Writing Book 2 - A Recap

Katherine Longshore 2 Tuesday, August 07, 2012
As Donna mentioned in her post yesterday, this week the Muses are revisiting some of our favorite blog posts from the past year.  If you've been following us for a while, you'll know it's a kind of a tradition.  We started blogging together in August of 2010, so this is a little anniversary for us.  A way to look back.

I have a difficult time looking back over my own blog posts.  I see a lot of faults in them.  I could have said something differently.  Or my opinion has changed slightly.  Or I (finally) think of a brilliant last line.  I can picture exactly where I was when I wrote them.  In the house, in my life, in my process.  And it's not always pretty.  I don't really have any favorites.

But I'd like to share with you one that I find particularly relevant this week.  Wayyyy back in January, our featured theme was Book 2.  I've been thinking a lot about this recently, because I hit "send" on my final revision of Book 2 yesterday.  And while trawling through old blog posts to find one to upload today, I discovered this:



I'm sure if you ask any published author about the sophomore novel, he will cringe or laugh hysterically or roll his eyes or start to gag and sweat.  It doesn't seem to matter if it's a second stand-alone, the second in a trilogy, a companion novel or the second in a five-book series.  That Book 2 is like the monster in the closet.

The crazy thing is, Book 2 is not my second book.  It's my fourth.  I believe Donna and Veronica can say something similar.  And Talia?  Well, I can't wait to read her post this week.

I suppose there is something about the second book for publication that gets the inner editor working overtime.  It certainly gives my inner procrastinator a full-time job.  Because there is a large degree of fear that accompanies the sophomore novel.

Fear of failure (Book 1 was a fluke.

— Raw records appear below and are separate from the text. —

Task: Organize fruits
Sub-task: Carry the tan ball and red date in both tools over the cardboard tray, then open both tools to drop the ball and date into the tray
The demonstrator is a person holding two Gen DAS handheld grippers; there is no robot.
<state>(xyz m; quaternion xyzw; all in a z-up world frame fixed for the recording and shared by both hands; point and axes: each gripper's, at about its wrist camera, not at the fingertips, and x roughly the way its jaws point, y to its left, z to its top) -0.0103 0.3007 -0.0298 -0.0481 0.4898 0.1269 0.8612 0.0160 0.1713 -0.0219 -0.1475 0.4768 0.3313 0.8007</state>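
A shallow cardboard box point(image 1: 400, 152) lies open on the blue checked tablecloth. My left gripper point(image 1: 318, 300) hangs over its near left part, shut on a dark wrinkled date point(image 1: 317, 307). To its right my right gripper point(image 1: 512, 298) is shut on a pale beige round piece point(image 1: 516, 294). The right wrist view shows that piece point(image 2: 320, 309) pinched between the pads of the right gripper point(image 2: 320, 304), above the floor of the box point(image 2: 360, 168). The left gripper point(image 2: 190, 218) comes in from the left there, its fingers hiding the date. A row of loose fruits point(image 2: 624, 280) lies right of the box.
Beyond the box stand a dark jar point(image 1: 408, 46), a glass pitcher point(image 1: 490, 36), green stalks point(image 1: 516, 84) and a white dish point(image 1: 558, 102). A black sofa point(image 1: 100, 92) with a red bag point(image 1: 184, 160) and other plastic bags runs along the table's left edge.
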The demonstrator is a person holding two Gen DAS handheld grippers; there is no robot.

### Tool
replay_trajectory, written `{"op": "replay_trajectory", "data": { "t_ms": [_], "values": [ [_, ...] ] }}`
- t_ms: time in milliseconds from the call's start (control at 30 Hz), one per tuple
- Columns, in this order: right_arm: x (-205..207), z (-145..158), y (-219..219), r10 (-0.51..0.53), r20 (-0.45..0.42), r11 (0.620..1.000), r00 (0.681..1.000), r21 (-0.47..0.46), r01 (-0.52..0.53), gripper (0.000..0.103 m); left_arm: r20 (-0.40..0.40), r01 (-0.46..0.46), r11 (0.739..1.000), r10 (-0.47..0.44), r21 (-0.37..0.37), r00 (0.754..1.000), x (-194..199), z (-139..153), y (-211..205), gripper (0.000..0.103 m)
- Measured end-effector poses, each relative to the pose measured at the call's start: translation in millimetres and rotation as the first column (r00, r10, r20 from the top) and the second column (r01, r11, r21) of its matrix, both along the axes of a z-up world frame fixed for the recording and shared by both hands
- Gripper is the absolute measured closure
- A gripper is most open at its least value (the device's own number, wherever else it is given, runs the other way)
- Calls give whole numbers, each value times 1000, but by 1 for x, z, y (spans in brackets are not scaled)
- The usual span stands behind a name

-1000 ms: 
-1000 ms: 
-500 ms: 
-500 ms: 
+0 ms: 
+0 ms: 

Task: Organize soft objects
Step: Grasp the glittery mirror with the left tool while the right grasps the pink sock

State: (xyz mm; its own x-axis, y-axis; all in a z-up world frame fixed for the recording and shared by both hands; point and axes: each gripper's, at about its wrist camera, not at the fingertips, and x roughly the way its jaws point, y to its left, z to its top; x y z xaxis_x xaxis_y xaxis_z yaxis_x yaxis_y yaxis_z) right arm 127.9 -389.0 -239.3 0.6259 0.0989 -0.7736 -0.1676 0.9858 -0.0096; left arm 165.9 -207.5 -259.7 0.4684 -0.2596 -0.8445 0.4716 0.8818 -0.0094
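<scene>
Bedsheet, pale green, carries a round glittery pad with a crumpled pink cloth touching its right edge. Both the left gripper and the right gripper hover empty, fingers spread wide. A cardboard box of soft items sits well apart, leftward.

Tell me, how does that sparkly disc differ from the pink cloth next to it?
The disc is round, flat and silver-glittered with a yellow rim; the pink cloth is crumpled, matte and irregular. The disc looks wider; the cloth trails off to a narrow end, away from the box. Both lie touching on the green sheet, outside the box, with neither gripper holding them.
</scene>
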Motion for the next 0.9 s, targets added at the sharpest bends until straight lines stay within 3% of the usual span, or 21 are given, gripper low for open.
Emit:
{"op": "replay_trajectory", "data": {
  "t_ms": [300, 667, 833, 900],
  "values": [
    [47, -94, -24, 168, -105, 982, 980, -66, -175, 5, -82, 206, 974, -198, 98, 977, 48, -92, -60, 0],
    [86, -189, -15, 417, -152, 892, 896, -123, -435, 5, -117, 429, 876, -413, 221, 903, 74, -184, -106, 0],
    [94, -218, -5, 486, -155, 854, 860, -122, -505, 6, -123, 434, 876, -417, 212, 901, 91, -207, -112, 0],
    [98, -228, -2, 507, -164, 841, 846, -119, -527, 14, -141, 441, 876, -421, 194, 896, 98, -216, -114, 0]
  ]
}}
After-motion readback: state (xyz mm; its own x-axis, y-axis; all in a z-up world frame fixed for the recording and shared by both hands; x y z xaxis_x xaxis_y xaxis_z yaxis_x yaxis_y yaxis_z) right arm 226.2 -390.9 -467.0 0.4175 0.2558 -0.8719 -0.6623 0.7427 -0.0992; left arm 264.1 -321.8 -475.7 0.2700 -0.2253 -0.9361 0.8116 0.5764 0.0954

I'm going to disappoint my agent/editor/readers.)
Fear of deadlines (I'll never make it. If I squeeze all the work in, it will be hackneyed and rushed.)
Fear of self. (I'm procrastinating like crazy!)
Fear for characters (I won't do them justice.)
Fear of the business (What if the first book doesn't do well?  What if the series is cancelled? What if I never sell another book and die unloved and alone hugging my single venture to my chest with chocolate-stained hands?)

Fear can be immobilizing. It certainly gives my inner procrastinator a lot of tools to work with.  So every day, I have to move to the edge, look over, cross my fingers and start.  I can't tell you how it will end.  I still don't know.  At some point in 2013, when Book 2 is on the shelves, you'll have to come tell me.  But until then, I have to give my inner procrastinator a run for its money.

Fast Forward - My fears have not changed.  Not in 8 months, not in three revisions, not in all the growth I've undergone as a writer.  I don't know if they ever will.  Perhaps - like waiting or rejection or the roller coaster - it's just part of the life of a writer.  This book was a tough one to write.  And even harder to revise.  Because I wanted to do the characters justice.  It's been wonderful spending time with them.  And I hope - come summer 2013 - you'll feel the same.